◆ PROBLEM TO WORK ON ◆
This exercise asks for every line of the material that includes the word "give".
------------------------------------------------------------------------
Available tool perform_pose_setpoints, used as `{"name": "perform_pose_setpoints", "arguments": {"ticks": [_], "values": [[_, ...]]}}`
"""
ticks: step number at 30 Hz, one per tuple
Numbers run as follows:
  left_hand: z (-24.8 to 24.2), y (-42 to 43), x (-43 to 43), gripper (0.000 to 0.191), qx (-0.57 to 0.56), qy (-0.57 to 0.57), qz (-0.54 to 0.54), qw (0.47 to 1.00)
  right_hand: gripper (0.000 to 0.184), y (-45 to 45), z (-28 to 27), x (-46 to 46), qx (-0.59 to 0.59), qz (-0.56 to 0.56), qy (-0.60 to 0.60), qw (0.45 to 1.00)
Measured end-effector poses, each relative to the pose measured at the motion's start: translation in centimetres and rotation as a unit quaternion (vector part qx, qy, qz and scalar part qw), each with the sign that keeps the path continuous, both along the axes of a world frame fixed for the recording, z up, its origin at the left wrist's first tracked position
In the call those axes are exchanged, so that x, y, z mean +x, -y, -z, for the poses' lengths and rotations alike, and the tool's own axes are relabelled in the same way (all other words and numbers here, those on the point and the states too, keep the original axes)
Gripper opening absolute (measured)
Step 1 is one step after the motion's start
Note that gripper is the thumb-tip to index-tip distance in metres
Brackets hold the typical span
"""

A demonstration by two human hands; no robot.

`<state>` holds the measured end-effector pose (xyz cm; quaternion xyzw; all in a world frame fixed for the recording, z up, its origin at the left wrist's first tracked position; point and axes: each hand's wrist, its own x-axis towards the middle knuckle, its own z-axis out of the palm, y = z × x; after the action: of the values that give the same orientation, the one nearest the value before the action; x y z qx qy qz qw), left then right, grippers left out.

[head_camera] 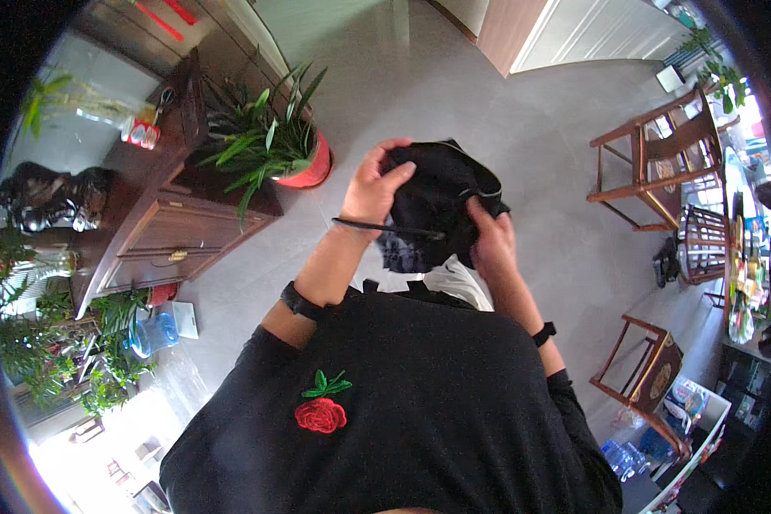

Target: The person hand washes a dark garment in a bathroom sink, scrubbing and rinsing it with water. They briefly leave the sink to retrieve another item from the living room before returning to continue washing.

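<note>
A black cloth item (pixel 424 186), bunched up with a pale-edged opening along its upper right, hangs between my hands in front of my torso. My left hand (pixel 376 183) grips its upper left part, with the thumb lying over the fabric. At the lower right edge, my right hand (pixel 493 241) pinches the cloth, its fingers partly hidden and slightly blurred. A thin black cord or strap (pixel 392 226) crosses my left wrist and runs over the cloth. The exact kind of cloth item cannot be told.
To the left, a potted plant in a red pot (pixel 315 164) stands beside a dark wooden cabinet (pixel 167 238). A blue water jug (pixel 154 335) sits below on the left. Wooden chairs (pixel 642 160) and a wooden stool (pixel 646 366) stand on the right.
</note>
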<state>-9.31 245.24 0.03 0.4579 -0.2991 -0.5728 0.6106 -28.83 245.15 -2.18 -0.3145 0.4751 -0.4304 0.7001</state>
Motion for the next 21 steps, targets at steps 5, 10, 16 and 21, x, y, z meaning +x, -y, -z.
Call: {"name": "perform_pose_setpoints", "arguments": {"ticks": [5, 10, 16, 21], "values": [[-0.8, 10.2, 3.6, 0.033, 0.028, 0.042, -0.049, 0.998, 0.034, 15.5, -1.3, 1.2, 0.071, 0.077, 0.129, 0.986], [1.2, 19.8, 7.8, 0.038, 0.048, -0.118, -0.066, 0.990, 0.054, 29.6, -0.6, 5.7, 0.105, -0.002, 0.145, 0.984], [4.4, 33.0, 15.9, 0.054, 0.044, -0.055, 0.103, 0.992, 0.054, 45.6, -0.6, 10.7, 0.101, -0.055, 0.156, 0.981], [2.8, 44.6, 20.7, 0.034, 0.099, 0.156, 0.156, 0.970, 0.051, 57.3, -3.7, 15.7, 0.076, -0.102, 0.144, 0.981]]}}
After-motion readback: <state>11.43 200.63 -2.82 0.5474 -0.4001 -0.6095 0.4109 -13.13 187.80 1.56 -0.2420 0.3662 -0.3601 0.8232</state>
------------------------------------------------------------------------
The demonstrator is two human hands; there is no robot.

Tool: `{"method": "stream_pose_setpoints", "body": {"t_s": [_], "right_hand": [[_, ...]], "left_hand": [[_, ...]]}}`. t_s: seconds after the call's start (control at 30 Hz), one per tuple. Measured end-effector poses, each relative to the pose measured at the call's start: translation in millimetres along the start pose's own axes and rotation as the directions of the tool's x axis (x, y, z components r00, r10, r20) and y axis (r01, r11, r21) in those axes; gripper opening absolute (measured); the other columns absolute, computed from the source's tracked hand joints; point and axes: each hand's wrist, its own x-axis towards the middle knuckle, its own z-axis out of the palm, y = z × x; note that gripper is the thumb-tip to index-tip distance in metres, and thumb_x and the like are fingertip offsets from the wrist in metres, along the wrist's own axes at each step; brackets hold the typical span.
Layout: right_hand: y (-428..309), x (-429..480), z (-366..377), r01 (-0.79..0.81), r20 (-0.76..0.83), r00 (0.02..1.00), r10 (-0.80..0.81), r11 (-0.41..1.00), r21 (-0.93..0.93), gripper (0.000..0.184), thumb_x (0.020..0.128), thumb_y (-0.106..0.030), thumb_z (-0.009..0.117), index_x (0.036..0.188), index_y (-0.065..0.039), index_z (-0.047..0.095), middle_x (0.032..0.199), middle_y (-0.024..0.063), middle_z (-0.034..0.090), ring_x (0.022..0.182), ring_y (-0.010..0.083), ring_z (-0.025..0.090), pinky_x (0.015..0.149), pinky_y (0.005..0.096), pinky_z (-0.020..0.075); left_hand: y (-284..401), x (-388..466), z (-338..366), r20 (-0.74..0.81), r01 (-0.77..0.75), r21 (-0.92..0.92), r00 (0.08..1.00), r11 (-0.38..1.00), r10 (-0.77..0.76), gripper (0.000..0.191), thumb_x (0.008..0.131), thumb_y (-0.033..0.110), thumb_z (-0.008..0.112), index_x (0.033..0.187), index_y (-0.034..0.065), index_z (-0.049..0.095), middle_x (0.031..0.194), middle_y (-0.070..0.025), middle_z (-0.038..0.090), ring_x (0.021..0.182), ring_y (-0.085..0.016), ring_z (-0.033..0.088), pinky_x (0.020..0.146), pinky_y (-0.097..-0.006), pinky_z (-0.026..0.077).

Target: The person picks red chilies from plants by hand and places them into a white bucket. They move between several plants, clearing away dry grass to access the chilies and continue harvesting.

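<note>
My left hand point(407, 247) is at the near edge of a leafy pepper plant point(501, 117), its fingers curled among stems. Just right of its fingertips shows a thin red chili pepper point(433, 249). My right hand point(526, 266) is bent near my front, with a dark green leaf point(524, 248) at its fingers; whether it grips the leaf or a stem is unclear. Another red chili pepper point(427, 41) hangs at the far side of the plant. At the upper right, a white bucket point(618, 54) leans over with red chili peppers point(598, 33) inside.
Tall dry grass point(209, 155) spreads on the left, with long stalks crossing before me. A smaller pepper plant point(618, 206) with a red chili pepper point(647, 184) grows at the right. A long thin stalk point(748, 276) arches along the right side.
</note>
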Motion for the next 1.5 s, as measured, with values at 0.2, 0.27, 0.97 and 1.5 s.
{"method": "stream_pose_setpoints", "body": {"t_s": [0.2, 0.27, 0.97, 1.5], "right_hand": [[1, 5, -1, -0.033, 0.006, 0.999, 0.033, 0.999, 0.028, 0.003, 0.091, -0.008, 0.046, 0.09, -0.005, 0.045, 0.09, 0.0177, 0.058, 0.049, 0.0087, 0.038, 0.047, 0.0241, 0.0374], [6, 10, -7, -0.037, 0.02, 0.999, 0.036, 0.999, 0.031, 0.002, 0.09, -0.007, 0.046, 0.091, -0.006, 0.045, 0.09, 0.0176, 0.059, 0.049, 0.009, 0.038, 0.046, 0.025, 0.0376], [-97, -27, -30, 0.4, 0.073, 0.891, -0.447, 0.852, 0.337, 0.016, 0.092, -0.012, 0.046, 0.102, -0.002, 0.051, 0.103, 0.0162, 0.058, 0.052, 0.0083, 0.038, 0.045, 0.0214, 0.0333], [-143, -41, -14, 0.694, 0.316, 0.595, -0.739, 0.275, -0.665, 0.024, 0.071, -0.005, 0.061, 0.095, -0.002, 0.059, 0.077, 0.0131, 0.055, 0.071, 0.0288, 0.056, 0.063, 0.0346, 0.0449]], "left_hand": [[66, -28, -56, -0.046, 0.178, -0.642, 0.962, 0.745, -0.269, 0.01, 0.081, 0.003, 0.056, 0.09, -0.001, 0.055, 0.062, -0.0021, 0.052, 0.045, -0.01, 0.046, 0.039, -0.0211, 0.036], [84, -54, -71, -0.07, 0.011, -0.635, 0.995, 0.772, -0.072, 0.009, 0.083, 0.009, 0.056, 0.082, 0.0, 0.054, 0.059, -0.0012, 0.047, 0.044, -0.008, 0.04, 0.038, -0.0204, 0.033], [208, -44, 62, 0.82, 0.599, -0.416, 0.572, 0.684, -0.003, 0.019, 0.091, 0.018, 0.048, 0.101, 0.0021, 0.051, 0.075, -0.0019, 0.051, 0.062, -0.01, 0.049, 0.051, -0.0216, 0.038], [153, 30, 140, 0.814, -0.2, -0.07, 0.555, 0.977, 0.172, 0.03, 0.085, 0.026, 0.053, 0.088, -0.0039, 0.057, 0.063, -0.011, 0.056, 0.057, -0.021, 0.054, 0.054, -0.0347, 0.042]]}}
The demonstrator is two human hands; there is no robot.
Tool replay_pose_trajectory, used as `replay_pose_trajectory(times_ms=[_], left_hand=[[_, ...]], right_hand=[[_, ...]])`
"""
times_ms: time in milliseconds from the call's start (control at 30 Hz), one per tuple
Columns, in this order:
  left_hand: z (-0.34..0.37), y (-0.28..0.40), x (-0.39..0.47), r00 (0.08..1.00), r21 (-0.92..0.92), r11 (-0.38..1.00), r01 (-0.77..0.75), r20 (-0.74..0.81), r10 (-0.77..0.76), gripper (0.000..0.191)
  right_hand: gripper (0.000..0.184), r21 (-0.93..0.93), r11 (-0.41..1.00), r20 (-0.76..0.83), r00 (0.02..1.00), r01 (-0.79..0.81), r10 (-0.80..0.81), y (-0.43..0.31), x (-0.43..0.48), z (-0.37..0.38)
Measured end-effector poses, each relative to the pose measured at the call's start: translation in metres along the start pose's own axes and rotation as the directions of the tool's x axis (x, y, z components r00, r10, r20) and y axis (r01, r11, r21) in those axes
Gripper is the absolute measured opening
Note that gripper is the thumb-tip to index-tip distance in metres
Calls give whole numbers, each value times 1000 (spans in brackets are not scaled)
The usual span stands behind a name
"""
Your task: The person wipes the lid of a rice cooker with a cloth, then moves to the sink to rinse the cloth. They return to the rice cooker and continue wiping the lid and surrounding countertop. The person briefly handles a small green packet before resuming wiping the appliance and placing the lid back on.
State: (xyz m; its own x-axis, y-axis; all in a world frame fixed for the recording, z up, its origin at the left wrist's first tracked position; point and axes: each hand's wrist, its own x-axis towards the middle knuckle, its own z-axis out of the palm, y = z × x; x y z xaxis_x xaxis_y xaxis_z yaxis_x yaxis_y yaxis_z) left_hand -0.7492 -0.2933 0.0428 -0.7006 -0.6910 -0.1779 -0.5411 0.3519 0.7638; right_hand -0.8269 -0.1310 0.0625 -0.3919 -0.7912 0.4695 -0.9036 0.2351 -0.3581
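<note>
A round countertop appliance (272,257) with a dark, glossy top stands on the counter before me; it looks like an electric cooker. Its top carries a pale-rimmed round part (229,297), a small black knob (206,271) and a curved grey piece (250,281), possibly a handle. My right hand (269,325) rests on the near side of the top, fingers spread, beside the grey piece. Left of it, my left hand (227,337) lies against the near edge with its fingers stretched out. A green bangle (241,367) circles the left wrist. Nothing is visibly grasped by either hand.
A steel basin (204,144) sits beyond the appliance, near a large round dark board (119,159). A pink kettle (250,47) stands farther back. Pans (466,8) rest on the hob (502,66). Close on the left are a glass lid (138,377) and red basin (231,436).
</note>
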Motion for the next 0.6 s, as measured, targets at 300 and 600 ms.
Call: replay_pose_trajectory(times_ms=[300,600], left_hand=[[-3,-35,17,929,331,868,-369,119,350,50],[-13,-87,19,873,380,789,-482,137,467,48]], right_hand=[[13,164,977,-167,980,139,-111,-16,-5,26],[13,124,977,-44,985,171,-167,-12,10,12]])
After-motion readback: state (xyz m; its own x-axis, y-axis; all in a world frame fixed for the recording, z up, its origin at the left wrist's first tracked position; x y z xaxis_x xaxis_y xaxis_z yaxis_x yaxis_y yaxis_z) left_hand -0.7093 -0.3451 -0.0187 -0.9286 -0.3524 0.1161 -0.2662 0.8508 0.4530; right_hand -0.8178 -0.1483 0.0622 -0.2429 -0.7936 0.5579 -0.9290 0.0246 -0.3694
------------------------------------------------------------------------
◆ TASK RESULT ◆
`<state>` holds the measured end-effector pose (xyz cm; quaternion xyzw; all in a world frame fixed for the recording, z up, its origin at the left wrist's first tracked position; point and axes: each hand's wrist, its own x-axis towards the middle knuckle, its own z-axis out of the palm, y = z × x; after the action: of the values that give the same orientation, the one nearest the value before the action; x y z qx qy qz qw), left then right, grippers left out.
Calls give whole numbers, each value times 1000 (spans in brackets are not scaled)

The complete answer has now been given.